* [Problem details]:
Go through the listing below from its first line and repeat each line exactly, ending at the line containing "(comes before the" and including it.

* [Raw data]:
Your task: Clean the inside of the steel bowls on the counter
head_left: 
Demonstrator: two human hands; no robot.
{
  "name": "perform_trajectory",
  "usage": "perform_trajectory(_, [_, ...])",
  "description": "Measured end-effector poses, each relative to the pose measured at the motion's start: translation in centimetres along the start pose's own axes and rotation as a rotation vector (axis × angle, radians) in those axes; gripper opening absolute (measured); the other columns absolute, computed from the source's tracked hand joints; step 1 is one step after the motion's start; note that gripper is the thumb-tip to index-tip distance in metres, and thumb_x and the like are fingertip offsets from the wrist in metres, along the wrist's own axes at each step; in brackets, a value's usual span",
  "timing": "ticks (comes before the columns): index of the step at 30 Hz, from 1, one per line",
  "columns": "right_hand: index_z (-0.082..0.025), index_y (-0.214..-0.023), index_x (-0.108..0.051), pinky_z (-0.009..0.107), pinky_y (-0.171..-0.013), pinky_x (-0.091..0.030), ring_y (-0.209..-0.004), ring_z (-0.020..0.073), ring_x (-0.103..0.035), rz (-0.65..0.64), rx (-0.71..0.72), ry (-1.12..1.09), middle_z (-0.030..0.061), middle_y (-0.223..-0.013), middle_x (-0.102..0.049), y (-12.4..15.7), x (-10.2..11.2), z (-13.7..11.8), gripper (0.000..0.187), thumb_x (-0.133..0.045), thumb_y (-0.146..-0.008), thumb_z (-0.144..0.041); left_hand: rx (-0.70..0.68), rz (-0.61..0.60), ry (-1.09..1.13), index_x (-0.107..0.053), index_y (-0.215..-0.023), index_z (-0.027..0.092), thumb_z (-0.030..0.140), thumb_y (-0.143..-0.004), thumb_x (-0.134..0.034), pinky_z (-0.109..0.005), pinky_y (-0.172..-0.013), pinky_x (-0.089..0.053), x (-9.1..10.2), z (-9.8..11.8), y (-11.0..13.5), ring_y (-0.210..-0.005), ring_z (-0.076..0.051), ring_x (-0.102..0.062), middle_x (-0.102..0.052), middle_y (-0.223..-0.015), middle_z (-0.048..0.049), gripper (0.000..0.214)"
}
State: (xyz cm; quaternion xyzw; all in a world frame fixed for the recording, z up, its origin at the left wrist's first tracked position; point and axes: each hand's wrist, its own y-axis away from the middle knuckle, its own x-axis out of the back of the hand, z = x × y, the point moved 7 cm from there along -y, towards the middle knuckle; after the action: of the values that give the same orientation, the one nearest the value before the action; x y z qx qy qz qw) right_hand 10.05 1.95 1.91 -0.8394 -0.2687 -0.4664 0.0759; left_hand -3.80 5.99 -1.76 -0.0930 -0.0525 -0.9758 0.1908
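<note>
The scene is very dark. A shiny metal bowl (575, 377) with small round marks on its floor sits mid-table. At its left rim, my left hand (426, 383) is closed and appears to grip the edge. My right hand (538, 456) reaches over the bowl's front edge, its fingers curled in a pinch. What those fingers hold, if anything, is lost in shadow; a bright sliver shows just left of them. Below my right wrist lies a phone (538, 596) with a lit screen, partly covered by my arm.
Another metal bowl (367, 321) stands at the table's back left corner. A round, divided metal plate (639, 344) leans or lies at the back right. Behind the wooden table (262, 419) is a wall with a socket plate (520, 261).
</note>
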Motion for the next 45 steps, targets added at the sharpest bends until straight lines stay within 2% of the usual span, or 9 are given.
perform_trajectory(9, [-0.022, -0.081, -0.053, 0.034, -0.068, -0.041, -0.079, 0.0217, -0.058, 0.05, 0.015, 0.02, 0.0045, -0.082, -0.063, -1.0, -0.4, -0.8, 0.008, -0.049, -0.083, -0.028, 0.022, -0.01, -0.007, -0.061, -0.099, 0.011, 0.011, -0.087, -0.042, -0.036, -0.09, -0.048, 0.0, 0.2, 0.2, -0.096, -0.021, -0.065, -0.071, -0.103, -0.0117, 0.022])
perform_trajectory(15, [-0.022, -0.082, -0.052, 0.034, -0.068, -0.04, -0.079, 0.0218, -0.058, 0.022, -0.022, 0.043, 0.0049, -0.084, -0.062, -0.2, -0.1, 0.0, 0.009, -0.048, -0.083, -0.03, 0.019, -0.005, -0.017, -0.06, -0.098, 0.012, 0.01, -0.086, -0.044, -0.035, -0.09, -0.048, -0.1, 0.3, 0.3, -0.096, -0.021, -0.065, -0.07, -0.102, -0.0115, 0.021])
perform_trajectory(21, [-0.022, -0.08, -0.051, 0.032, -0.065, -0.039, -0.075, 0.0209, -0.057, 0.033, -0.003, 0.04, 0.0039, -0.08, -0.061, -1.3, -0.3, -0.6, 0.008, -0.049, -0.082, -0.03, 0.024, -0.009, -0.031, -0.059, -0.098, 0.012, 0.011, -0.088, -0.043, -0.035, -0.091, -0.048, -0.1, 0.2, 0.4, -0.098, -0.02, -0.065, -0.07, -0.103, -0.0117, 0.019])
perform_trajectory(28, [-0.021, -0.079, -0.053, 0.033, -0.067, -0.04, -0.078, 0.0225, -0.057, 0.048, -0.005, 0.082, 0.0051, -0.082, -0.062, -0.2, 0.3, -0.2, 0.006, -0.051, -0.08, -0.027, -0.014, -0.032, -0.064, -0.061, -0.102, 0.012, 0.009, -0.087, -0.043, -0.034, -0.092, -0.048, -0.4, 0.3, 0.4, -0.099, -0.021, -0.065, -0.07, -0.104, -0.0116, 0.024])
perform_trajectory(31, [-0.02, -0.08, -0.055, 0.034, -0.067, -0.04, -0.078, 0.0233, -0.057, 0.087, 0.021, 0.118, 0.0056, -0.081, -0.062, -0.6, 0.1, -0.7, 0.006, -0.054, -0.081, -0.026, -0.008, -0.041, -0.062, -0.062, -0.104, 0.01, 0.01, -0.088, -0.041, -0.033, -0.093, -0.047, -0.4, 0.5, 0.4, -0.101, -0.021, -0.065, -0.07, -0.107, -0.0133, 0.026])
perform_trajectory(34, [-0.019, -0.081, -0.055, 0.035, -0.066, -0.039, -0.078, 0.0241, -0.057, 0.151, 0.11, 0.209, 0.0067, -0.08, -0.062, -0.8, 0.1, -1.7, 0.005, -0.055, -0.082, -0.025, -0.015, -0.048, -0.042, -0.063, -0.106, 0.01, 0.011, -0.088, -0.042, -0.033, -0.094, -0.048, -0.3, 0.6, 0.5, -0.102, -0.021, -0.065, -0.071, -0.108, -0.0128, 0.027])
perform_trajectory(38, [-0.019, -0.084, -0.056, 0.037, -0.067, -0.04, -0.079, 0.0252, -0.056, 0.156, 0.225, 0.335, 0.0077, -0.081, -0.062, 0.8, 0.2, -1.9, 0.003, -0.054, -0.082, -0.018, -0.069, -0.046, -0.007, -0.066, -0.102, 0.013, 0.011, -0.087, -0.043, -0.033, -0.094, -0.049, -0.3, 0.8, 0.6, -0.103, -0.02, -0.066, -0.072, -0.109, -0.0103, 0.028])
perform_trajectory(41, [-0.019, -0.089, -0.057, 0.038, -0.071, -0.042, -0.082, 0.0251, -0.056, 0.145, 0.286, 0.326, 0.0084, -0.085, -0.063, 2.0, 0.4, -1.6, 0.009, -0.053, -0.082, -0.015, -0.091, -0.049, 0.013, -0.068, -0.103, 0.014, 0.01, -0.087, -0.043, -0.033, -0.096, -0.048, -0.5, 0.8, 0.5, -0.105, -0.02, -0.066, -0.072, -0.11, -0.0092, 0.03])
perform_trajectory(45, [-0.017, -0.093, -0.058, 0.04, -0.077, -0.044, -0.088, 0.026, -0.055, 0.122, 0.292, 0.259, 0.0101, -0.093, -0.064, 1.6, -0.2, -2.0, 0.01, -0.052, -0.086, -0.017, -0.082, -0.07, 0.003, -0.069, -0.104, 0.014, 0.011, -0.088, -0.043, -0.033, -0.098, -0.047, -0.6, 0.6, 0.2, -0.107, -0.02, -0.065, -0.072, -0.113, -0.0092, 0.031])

* [Written solution]:
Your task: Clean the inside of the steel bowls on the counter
head_left: 
Demonstrator: two human hands; no robot.
{
  "name": "perform_trajectory",
  "usage": "perform_trajectory(_, [_, ...])",
  "description": "Measured end-effector poses, each relative to the pose measured at the motion's start: translation in centimetres along the start pose's own axes and rotation as a rotation vector (axis × angle, radians) in those axes; gripper opening absolute (measured); the other columns absolute, computed from the source's tracked hand joints; step 1 is one step after the motion's start; note that gripper is the thumb-tip to index-tip distance in metres, and thumb_x and the like are fingertip offsets from the wrist in metres, along the wrist's own axes at each step; in brackets, a value's usual span",
  "timing": "ticks (comes before the columns): index of the step at 30 Hz, from 1, one per line",

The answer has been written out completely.